| Task details |
Look through the records that follow. Copy every line containing the word "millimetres".

· · · · · · ·

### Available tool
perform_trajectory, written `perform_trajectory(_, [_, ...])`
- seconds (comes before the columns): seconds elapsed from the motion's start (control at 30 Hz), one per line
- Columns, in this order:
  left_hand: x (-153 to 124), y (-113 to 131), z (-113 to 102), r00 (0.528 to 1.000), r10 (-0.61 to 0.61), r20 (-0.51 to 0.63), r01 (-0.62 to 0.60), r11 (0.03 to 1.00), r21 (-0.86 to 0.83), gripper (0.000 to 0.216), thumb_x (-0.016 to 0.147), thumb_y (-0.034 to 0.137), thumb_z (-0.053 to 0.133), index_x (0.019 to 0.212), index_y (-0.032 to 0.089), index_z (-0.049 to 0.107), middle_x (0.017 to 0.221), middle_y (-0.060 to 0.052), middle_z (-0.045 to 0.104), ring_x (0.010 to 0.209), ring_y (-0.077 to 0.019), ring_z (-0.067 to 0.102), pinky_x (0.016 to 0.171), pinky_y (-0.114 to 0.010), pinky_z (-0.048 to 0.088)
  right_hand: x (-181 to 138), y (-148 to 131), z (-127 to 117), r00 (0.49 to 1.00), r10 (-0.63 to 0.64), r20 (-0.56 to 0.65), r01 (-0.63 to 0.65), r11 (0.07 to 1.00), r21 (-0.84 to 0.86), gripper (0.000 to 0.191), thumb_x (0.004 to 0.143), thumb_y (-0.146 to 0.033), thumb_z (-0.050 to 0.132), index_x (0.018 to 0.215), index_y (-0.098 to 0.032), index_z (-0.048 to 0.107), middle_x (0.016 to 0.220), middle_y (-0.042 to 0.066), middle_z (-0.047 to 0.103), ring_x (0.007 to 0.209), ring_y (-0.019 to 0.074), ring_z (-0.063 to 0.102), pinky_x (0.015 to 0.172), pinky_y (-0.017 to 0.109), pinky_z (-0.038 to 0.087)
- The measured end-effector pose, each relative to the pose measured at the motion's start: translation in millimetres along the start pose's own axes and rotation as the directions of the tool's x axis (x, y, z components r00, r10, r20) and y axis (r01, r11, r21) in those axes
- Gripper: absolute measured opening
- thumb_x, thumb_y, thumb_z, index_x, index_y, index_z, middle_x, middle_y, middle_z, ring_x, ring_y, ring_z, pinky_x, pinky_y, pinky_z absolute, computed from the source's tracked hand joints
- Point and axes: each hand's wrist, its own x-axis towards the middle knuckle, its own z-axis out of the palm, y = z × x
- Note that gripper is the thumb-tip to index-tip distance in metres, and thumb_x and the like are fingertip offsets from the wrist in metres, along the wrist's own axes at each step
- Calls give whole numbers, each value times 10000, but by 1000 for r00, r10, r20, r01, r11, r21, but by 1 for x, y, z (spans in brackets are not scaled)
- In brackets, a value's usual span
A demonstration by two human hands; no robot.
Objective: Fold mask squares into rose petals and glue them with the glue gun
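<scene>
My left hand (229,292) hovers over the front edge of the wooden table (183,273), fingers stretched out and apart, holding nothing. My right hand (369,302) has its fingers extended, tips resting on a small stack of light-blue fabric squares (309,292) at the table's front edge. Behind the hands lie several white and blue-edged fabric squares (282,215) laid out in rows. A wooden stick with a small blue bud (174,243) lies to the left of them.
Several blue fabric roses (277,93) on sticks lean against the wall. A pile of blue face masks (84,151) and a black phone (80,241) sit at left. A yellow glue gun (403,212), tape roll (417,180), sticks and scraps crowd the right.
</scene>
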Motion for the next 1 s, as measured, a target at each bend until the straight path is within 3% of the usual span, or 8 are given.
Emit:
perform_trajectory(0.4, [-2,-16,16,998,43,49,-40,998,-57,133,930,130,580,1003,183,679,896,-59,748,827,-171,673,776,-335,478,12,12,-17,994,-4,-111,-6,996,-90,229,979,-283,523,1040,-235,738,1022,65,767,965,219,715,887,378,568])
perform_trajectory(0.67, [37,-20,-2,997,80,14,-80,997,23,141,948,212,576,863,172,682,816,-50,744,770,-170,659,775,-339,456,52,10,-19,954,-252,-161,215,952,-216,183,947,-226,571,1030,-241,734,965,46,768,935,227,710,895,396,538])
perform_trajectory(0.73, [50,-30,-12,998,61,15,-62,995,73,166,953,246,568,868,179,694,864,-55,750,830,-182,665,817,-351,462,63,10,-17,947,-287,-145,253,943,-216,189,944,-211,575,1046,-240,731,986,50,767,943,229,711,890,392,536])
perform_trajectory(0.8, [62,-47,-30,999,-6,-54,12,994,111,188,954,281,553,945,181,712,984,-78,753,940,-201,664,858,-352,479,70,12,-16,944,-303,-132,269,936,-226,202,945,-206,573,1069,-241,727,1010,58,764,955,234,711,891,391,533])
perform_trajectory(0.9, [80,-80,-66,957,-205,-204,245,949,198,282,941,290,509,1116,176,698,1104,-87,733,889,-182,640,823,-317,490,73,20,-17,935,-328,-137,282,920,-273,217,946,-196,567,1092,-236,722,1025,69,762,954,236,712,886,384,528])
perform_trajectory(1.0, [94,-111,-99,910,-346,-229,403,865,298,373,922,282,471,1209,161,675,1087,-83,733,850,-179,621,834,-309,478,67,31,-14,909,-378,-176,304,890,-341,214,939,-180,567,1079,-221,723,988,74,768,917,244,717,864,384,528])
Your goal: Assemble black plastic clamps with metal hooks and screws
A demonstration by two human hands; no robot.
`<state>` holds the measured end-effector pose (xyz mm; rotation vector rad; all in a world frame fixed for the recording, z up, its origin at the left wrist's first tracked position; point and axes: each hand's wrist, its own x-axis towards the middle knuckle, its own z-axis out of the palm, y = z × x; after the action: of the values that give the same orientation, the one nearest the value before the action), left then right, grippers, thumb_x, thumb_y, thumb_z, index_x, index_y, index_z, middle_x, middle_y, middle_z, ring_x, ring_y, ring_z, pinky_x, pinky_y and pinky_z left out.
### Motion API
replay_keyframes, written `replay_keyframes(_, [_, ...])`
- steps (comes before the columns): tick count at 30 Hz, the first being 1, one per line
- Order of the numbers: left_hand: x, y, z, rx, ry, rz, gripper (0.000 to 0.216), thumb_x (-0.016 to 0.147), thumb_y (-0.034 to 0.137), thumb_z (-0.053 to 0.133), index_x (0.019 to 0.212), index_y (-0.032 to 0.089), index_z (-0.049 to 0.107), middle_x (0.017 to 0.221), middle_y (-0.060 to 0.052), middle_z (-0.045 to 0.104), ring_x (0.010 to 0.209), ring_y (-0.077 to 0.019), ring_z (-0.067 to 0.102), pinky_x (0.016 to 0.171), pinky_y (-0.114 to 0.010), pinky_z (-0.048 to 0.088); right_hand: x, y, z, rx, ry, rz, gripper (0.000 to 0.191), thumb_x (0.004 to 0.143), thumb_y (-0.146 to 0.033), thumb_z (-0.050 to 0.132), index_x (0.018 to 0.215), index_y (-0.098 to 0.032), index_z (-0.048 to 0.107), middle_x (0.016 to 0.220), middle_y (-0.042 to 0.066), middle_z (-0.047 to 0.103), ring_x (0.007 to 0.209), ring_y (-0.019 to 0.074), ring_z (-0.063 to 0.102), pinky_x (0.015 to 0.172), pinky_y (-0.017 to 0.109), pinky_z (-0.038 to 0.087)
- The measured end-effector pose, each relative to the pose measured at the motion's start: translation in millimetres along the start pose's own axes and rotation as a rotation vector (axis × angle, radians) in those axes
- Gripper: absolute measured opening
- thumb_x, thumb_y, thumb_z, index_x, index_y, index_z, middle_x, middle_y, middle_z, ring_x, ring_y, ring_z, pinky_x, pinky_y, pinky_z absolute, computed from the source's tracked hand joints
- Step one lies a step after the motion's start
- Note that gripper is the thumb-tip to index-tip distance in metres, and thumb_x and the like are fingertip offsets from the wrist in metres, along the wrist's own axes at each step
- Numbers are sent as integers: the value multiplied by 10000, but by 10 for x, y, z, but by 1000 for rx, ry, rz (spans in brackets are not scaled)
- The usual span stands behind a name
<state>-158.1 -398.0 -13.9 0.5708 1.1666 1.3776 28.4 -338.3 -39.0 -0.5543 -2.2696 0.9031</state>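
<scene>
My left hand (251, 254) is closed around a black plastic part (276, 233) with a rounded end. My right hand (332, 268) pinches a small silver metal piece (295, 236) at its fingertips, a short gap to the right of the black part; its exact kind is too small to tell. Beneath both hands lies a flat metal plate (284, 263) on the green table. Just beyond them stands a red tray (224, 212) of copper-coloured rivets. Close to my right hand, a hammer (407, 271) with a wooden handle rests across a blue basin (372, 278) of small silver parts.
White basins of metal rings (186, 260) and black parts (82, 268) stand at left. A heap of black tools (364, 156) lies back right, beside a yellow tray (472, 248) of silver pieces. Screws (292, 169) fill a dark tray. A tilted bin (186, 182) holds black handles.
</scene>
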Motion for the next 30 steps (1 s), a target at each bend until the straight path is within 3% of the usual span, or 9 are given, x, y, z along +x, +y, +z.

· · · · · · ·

| Answer space |
- The measured end-effector pose, each relative to the pose measured at the motion's start: translation in millimetres along the start pose's own axes and rotation as the directions of the tool's x axis (x, y, z components r00, r10, r20) and y axis (r01, r11, r21) in those axes
- The measured end-effector pose, each relative to the pose measured at the motion's start: translation in millimetres along the start pose's own axes and rotation as a rotation vector (axis × angle, radians) in those axes

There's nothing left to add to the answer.